This post was written by NCTE member Shelby M. Boehm.
I started taking swim classes this summer. I’ve spent a lot of time in open water, but I jumped at the opportunity to learn competitive swim strokes and how to properly dive, through classes at my local university pool.
Swim classes are the most recent time I’ve been a beginner. I’ve learned piano, sewing, candle-making, and tennis from professional instructors; zine-making, block printing, and creative writing from community artists; and nearly every needlework craft from my friend Paige.
As a teacher myself, I find something fascinating about seeing how others approach the teaching of their craft. I’ve gained ideas for my own teaching practice from watching others, such as a new way to explain the writing process to my tenth graders after I attended a nature-based painting class or the time I found inspiration from cross-stitch to explain the concept of literacies to preservice teachers. Between the skills and instruction, swim classes have offered a new perspective as I prepare for the upcoming school year. With this in mind, I offer what I’m learning about teaching from swim lessons in hopes that it guides your work as a teacher.

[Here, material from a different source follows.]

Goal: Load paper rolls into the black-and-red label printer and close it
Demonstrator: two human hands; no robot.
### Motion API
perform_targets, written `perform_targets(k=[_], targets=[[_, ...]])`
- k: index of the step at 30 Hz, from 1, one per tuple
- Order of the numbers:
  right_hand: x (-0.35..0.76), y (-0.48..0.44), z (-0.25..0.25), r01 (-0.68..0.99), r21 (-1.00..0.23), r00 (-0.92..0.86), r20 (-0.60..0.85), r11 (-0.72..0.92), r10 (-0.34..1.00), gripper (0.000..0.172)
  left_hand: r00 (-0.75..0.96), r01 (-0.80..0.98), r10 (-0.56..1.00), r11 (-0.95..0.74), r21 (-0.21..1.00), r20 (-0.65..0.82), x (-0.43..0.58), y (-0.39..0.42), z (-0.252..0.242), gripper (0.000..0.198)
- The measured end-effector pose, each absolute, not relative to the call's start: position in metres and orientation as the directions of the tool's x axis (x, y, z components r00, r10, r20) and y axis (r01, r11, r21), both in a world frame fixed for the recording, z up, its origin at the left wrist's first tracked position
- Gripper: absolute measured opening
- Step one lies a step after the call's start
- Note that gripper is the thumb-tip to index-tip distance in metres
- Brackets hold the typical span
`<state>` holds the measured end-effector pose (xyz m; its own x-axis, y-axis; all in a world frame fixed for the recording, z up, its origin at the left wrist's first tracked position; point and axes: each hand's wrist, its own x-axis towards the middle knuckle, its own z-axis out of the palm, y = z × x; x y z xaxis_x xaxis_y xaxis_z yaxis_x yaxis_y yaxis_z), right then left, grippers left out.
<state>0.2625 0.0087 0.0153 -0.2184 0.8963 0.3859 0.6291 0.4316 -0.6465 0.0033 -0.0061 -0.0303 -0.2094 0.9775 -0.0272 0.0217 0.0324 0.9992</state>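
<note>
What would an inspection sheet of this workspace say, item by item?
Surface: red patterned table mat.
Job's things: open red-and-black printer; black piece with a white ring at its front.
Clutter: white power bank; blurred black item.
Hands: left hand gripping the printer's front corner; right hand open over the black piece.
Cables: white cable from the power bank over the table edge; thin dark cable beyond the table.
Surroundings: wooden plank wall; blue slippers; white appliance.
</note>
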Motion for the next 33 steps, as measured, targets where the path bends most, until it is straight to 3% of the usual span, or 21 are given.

Be gentle with your students, but also yourself.
Even though I considered myself a competent swimmer before taking swim classes, I truly felt like a “fish out of water” the first time my instructor asked me to try one of the competitive swim strokes. Similarly, each new school year brings new everything even for experienced teachers: students, curriculum, current events, and the list goes on. Even if you’ve taught a lesson before or worked with similar students, give yourself the space to recognize that the experience ahead is new, and you’re learning what it means to do this school year or specific class for the first time. As my swim instructor mentioned during one of my lessons, we’re going for progress here, not perfection. Be gentle with yourself and your students as you all enter what is perhaps a familiar setting yet a new iteration.
Asking for help or rest doesn’t mean you’re unsuccessful.
It took me a long time to learn how to do controlled breathing while swimming laps. During freestyle swimming, I kept craning my neck at an uncomfortable angle that impacted my entire movement in the pool. My instructor noticed the poor breathing form happened more the further we were into a class, meaning I had exhausted my efforts and was falling back into a bad habit. As the school year ramps up, it’s easy to enter into a pattern of autopilot where you can’t recognize your own tiredness. To this point, the many institutional systems that put pressure on teachers can make asking for help or rest feel uncomfortable or impossible. Going into this year, make a plan and follow through with it when you recognize that your teaching form isn’t at its full capacity. Building up your stamina, whether swimming or teaching, is an important part of the work.
Be willing to think that your approach is not the only way.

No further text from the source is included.